Key Points
PIRT is a novel prognostic model for patients with R/R mature T-cell and NK-cell lymphomas that defined risk groups with differing outcomes.
Small molecule inhibitors offer survival advantage relative to chemotherapy in AITL warranting continued investigation in clinical trials.
Variances in global access to drugs and treatment practices make it challenging to understand the benefit of contemporary therapies in patients with relapsed and refractory (R/R) mature T-cell and NK-cell lymphomas (MTCL and MNKCL). We conducted an international retrospective cohort study of 925 patients with R/R MTCL and MNKCL. In PTCL-NOS and ALK- ALCL, patients with relapsed lymphoma demonstrated a superior median overall survival (OS) relative to refractory from the time of second-line treatment. We identified several independent predictors of OS for R/R lymphoma including age >60, primary refractory disease, histological subtype other than AITL, extranodal sites >1, Ki67 ≥40%, and absolute lymphocyte count <LLN. A multivariable model incorporating these formed the basis for a prognostic index for R/R TCL (PIRT), in which patients are stratified into low-risk (0-1 risk factor), intermediate-risk (2-3 risk factors), or high-risk (≥4 risk factors) groups, which were associated with 3-year OS of 57.14% (95% CI: 17.1-83.7), 23.3% (8.7-41.9), and 7% (0.4-26.9), respectively.
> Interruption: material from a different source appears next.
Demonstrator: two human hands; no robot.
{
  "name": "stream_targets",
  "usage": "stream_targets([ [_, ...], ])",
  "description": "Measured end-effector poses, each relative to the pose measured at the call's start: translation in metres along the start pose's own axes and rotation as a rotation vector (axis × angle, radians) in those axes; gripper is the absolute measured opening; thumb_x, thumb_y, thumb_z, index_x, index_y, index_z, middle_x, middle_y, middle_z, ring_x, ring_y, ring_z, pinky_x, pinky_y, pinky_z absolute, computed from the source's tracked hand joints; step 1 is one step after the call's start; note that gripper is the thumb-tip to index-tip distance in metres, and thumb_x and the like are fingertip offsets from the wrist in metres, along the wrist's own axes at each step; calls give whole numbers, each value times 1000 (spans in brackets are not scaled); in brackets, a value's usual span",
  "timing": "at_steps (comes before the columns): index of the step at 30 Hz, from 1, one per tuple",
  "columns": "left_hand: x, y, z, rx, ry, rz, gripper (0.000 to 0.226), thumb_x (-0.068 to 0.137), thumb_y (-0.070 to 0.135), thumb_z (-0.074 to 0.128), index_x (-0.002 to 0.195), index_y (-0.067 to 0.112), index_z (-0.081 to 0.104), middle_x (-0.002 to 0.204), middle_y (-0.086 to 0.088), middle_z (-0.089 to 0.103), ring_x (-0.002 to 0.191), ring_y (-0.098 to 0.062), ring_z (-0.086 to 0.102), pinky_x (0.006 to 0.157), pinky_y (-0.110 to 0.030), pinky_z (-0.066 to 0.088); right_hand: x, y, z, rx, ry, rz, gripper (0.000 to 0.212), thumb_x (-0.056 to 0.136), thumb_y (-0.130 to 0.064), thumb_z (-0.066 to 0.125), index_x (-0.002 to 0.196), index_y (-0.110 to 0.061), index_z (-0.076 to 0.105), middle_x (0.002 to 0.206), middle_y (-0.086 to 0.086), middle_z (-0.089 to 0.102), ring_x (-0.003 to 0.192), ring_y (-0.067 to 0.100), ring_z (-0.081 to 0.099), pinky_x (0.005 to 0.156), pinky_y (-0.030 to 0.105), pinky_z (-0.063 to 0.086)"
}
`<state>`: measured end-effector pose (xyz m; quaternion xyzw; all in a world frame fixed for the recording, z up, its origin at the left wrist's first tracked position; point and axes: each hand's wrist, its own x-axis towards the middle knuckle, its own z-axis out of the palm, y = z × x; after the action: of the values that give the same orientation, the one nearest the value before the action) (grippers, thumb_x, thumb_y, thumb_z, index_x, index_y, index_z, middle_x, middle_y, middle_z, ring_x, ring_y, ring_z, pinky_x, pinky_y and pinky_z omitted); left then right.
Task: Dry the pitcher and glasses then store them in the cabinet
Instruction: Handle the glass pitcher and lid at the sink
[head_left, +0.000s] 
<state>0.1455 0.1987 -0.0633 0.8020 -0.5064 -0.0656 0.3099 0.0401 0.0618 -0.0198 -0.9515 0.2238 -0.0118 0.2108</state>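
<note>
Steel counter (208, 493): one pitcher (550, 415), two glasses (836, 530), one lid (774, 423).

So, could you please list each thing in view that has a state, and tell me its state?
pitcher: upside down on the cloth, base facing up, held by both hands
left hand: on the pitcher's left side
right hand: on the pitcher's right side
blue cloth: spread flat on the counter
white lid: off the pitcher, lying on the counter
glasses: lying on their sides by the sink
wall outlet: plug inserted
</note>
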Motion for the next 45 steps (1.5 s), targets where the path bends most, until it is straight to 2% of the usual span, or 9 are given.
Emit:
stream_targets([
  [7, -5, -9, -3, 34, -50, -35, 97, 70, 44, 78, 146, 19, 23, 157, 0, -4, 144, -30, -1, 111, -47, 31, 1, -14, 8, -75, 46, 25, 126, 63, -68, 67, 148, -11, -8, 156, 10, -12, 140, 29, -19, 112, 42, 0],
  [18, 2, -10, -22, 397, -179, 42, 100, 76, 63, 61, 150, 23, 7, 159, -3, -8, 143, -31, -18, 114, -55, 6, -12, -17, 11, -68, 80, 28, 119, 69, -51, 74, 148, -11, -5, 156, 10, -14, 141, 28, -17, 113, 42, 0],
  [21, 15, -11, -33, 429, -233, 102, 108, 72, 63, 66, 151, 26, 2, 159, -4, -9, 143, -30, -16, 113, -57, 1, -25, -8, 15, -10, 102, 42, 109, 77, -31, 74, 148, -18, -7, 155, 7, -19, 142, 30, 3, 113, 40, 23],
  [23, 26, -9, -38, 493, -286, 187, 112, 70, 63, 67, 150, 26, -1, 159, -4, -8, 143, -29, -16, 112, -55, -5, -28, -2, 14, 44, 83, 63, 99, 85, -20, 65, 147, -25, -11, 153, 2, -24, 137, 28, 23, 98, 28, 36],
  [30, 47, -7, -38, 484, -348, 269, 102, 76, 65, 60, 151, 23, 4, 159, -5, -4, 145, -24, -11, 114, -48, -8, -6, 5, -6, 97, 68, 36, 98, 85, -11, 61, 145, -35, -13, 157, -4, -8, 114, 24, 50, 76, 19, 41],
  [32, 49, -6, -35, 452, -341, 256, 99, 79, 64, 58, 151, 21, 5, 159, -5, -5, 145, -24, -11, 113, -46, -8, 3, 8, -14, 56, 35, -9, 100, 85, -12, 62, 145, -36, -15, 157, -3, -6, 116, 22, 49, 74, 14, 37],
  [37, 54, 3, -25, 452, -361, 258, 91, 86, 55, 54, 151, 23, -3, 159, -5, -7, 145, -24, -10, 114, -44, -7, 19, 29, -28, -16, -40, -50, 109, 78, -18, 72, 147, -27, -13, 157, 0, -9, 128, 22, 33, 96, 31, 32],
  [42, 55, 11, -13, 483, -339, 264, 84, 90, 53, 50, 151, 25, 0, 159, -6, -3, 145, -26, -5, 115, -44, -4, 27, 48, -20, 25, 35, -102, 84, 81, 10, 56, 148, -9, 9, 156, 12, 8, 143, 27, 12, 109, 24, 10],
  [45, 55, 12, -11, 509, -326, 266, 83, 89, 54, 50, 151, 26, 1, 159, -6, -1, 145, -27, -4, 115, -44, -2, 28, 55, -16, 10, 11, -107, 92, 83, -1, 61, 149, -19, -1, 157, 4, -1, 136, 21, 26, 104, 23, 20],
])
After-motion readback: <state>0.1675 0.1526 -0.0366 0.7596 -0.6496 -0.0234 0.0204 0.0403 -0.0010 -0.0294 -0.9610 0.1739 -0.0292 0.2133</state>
Patients received either a "novel" single agent (SA, 35%) or cytotoxic chemotherapy (CC, 60%) for their second line treatment. Higher progression-free survival was observed with SA over CC for the entire cohort with a higher 3-year OS in AITL and ALK- ALCL. Among the SA, small molecule inhibitors demonstrated OS advantage relative to CC in AITL. Our results underscore efficacy of novel drugs and the potential of a new prediction model in informing heterogeneous prognosis within the R/R population of MTCL and MNKCL.